▶ [Work order] Please copy the lines below exactly, from the first one through the line showing "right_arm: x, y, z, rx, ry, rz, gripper".

Stored data
+ + + + +
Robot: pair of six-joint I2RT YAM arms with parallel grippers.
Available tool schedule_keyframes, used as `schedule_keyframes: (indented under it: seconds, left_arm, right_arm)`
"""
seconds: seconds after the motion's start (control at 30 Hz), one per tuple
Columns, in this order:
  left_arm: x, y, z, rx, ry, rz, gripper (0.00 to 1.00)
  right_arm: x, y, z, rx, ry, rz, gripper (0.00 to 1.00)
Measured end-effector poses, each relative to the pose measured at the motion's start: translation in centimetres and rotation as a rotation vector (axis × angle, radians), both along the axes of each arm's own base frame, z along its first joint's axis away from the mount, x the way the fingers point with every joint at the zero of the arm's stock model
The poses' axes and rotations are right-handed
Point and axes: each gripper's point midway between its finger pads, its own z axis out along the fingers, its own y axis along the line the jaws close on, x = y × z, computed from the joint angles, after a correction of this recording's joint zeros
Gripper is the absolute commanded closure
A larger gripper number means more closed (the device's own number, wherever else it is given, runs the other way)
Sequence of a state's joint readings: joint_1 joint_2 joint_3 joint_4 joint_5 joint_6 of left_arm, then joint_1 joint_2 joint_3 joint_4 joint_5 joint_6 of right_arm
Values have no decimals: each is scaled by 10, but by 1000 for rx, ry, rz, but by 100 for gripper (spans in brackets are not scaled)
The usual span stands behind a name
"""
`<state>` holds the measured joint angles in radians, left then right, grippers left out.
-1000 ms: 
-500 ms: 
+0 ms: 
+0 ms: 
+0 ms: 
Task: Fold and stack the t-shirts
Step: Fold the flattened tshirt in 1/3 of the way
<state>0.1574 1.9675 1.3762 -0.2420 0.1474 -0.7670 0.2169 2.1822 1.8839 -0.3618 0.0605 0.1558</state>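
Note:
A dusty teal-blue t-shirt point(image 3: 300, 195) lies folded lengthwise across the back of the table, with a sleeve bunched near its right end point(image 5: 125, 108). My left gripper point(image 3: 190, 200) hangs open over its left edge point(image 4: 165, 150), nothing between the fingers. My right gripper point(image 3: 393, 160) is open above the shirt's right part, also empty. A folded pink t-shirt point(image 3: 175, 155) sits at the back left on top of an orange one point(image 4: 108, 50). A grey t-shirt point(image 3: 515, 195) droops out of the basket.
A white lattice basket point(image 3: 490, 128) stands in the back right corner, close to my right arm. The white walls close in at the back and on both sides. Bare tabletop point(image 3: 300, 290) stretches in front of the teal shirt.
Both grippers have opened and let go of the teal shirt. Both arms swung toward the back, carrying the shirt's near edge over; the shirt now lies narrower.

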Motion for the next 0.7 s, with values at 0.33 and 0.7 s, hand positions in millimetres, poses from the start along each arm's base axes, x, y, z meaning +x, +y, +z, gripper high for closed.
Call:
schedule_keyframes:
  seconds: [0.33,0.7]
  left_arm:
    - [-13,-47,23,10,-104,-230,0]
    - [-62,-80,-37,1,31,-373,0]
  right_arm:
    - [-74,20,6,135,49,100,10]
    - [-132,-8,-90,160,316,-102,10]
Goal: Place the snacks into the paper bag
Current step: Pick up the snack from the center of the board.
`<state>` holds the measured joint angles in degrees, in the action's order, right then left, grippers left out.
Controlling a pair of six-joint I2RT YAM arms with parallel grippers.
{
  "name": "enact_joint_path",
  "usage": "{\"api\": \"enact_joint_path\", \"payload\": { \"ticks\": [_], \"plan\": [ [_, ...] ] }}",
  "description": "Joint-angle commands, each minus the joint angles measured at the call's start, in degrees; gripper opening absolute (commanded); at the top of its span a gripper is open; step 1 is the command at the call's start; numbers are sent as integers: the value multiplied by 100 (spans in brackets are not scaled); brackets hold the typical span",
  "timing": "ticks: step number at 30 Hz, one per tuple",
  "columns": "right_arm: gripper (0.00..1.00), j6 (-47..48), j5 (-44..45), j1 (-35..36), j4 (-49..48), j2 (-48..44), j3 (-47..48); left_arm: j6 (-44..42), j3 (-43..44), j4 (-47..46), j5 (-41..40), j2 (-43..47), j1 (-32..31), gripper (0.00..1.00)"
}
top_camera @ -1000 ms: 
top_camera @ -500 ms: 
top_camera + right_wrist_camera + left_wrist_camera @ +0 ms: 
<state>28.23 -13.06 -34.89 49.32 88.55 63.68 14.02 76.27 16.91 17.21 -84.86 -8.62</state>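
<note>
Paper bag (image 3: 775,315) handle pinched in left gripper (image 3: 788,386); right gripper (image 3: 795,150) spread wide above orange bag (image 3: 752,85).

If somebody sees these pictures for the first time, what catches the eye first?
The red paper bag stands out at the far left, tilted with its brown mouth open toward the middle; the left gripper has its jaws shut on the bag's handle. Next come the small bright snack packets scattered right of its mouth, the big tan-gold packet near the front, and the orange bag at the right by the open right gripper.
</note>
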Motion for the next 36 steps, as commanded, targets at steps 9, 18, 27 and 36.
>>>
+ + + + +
▶ [Reply to the task]
Robot: pair of six-joint I2RT YAM arms with parallel grippers.
Available tool schedule_keyframes, used as `schedule_keyframes: (indented under it: seconds, left_arm, right_arm)`
"""
seconds: seconds after the motion's start (control at 30 Hz), one per tuple
Columns, in this order:
  left_arm: x, y, z, rx, ry, rz, gripper (0.00 to 1.00)
  right_arm: x, y, z, rx, ry, rz, gripper (0.00 to 1.00)

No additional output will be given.